Showerthought: A client's weird request made me see old signs in a new way

I was working on a logo for a small bakery here in town, and the owner, a guy named Mark, was super specific. He didn't want any script fonts or fancy colors. He pointed at this faded, hand-painted sign on the side of an old hardware store down the street and said, 'Make it feel like that. It's been there for 50 years and you still know what it sells.' That stuck with me. I spent a whole afternoon just walking around downtown, really looking at those old painted signs on brick walls. The chipped paint, the simple block letters, the way the sun had faded the colors. It wasn't about being fancy, it was about being clear and lasting. Now I can't stop seeing that kind of honest, no-nonsense design everywhere.
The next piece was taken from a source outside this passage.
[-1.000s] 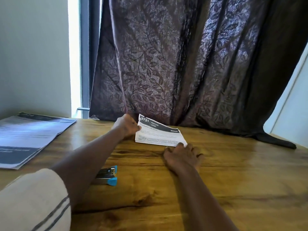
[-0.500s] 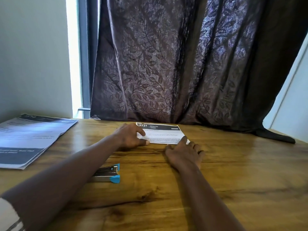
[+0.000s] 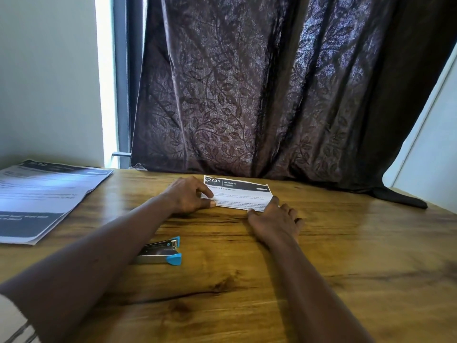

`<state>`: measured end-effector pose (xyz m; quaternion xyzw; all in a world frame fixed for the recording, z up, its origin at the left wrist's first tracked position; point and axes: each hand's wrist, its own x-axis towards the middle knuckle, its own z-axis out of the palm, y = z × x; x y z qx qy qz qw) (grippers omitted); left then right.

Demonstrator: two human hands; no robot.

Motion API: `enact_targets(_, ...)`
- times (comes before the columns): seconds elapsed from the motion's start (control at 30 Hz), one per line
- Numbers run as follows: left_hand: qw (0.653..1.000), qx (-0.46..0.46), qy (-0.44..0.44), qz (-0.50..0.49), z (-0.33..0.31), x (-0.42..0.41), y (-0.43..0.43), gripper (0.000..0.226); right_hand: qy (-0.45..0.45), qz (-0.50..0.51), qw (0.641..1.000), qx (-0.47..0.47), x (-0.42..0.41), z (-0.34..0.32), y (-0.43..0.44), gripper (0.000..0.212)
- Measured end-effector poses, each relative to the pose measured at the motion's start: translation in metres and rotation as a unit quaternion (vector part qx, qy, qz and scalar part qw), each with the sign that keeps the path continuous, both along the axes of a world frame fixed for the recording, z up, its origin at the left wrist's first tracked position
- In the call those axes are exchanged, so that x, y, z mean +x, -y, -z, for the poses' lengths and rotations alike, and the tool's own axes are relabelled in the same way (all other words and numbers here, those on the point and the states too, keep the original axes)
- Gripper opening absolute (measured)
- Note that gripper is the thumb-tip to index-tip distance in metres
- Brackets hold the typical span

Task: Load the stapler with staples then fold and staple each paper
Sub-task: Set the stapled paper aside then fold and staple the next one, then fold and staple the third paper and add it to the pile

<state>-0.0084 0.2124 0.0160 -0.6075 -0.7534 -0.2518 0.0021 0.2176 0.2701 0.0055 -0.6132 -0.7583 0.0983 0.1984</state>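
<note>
The curtain (image 3: pixel 222 95) bears a leaf pattern, seemingly purple-brown; the stapler (image 3: pixel 160 251) is silver (blue tips), the paper (image 3: pixel 242 196) white, black-banded.

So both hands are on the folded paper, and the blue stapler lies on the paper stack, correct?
The head view shows the blue stapler on the table by the left forearm, not on the paper stack. The left hand and right hand are on the folded paper.
</note>
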Motion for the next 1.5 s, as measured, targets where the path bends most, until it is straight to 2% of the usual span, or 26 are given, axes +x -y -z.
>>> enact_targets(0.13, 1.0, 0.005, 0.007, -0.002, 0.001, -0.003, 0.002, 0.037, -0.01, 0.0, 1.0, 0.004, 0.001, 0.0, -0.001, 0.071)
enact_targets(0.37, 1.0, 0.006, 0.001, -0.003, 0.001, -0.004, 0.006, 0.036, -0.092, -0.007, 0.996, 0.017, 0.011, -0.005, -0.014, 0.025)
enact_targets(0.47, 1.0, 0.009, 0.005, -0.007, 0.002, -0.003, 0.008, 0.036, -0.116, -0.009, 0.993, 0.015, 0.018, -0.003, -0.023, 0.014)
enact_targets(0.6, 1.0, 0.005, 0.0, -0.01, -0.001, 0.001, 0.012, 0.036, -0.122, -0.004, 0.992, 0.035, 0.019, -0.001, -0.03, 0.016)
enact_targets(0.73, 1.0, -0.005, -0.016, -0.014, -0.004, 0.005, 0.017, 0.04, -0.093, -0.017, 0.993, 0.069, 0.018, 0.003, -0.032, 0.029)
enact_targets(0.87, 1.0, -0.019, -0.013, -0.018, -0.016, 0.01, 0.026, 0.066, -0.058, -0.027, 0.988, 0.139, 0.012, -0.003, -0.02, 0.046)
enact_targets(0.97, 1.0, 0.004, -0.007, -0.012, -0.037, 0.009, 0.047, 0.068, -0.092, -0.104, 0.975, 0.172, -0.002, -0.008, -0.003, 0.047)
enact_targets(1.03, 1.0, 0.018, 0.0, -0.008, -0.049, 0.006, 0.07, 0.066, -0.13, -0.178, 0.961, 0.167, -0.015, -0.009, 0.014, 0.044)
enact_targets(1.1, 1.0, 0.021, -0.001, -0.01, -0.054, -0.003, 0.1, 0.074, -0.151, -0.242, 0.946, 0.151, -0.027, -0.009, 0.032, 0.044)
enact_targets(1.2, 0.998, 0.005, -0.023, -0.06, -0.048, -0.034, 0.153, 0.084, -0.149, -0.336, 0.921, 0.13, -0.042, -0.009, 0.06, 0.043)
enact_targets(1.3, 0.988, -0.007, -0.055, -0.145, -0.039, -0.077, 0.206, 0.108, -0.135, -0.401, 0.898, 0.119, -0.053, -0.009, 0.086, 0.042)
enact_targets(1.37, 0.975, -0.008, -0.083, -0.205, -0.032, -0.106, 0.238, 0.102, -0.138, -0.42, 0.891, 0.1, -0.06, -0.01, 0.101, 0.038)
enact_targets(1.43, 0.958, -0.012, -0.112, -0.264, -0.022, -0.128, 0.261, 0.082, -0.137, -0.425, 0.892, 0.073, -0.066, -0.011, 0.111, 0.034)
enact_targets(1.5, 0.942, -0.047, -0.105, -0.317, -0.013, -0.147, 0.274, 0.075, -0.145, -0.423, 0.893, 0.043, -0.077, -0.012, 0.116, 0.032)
Has anyone else found inspiration in something that was basically just meant to be functional?
2 comments

Log in to join the discussion

Log In
2 Comments
loganm52
loganm521mo ago
Honestly that just sounds like making boring stuff on purpose. Those old signs are faded because they failed, not because they're smart. If a sign from 1974 is still there, it's because the business died and nobody bothered to take it down. Clear and lasting is fine, but we have better tools now. A simple, clean modern logo on a website and a bag does the same job without looking like you're stuck in the past.
4
pat_hart
pat_hart1mo ago
Yeah, my friend's old diner had a faded sign out front, and @loganm52 is right that it looked dead. But people kept stopping to take pictures of that thing, saying it felt real. Sometimes lasting isn't about being clean, it's about showing you were actually there.